* **PROBLEM DESCRIPTION**
Beginning at the top of the data below, write out every line exactly until you reach the line with "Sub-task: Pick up", and include that line.

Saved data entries
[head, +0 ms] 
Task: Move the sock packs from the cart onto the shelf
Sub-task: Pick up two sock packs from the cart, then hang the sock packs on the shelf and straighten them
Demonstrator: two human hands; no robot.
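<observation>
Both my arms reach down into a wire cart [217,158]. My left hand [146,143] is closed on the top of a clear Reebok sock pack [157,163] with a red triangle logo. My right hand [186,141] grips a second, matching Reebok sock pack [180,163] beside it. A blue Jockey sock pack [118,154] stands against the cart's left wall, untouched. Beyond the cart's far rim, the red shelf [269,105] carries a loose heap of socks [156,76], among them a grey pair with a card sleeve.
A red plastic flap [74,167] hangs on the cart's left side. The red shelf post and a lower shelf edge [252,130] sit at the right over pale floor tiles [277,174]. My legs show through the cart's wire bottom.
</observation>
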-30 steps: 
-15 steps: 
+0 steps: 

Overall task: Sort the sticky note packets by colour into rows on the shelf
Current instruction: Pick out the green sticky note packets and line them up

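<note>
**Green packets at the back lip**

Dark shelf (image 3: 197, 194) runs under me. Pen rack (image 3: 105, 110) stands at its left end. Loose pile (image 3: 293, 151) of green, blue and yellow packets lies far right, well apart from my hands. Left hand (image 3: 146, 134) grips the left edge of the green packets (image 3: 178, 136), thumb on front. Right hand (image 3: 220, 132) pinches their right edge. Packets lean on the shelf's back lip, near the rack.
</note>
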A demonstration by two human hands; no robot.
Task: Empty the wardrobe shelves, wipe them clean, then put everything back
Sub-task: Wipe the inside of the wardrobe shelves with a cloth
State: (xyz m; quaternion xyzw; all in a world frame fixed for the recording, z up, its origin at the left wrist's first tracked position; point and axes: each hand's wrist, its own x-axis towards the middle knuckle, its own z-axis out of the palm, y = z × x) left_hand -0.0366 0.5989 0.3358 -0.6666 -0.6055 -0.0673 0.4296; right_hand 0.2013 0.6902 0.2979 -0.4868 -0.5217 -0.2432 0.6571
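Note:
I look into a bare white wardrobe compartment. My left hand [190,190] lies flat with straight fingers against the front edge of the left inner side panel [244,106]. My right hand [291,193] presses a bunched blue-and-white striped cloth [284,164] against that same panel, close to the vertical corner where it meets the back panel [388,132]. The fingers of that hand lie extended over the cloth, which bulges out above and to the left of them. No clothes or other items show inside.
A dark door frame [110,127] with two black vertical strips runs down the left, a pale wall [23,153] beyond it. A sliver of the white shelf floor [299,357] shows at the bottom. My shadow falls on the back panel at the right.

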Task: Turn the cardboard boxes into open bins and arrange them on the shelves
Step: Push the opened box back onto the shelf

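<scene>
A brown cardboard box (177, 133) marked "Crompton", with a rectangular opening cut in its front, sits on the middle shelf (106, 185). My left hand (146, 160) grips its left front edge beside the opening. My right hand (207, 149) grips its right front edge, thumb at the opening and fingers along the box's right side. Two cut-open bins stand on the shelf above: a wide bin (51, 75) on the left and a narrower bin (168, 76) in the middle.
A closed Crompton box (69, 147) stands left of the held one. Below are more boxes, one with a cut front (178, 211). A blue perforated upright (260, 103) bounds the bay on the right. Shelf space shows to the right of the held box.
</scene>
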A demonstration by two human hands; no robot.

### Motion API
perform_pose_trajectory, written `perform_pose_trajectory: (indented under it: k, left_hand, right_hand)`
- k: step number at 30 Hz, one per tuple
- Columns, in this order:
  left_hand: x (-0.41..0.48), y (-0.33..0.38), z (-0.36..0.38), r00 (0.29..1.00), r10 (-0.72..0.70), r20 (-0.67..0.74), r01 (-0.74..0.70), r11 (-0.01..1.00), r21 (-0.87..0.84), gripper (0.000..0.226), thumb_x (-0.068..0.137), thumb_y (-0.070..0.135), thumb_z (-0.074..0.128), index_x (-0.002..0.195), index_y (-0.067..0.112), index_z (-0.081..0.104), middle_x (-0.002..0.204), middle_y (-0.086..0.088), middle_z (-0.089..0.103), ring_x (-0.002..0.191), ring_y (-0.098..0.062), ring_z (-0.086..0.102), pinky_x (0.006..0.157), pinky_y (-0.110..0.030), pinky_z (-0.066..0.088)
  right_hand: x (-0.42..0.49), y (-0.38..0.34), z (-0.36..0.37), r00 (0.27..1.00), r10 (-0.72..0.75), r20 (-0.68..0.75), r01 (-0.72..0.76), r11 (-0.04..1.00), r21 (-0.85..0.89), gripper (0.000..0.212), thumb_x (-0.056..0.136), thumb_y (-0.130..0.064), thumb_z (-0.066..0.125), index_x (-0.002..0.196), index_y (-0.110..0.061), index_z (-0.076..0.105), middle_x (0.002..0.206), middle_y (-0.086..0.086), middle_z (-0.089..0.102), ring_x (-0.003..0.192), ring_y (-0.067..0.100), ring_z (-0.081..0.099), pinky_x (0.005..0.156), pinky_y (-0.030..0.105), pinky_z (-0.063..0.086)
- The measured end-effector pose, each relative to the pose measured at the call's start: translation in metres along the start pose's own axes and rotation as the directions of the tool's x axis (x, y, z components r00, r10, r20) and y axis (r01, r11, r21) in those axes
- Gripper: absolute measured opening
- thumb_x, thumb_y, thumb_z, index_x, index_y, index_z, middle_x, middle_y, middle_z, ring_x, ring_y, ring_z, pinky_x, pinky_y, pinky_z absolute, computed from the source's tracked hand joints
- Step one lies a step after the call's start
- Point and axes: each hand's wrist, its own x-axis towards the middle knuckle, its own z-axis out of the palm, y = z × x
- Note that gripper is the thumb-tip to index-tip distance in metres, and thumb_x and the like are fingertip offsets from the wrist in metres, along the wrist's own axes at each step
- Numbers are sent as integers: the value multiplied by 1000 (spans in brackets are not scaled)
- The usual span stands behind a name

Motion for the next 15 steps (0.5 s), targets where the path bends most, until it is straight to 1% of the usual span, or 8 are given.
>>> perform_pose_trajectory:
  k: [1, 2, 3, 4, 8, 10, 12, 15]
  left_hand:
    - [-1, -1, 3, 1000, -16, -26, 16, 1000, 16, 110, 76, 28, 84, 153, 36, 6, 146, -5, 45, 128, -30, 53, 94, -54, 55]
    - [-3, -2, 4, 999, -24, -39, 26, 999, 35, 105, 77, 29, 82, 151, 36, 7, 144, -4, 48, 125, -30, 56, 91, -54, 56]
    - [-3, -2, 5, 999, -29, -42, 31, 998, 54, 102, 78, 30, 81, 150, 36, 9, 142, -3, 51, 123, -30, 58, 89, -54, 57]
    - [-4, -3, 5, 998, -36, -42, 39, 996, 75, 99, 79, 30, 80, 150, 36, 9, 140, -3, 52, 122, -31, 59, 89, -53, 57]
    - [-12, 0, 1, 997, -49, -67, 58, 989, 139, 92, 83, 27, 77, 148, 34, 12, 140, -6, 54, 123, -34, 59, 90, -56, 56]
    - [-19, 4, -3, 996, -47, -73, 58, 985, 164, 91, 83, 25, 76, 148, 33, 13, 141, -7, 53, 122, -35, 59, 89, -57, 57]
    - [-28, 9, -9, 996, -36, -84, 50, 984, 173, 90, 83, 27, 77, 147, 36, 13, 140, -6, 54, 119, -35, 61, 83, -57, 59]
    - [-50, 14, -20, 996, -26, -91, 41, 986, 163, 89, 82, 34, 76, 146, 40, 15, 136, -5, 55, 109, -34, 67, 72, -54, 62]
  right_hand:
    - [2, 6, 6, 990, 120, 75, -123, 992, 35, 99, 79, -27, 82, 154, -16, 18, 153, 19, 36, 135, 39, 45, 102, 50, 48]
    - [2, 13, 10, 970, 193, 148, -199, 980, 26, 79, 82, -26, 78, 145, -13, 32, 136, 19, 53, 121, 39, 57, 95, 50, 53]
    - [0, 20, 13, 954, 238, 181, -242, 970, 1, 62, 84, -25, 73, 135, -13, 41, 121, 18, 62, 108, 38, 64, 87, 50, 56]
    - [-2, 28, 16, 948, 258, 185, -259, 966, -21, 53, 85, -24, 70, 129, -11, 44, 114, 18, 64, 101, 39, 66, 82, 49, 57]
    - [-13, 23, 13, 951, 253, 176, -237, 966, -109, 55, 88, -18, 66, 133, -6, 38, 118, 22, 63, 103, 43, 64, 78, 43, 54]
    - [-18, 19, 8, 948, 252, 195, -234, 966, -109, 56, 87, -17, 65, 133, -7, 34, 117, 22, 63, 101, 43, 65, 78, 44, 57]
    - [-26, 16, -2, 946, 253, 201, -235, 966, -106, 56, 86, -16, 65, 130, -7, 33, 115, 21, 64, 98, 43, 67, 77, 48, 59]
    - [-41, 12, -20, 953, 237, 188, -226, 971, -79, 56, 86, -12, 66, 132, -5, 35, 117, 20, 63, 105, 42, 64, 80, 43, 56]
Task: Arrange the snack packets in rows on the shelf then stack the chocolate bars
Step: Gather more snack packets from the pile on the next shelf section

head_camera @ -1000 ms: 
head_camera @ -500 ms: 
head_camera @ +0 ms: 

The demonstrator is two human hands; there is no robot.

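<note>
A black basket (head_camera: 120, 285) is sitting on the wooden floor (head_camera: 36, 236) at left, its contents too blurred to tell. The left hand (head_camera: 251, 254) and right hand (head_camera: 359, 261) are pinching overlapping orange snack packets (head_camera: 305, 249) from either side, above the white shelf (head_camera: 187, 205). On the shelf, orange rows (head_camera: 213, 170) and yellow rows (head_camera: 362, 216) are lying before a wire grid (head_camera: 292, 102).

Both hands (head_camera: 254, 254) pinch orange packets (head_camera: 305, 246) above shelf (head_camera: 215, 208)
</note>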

* **TASK ANSWER**
[head, +0 ms] 
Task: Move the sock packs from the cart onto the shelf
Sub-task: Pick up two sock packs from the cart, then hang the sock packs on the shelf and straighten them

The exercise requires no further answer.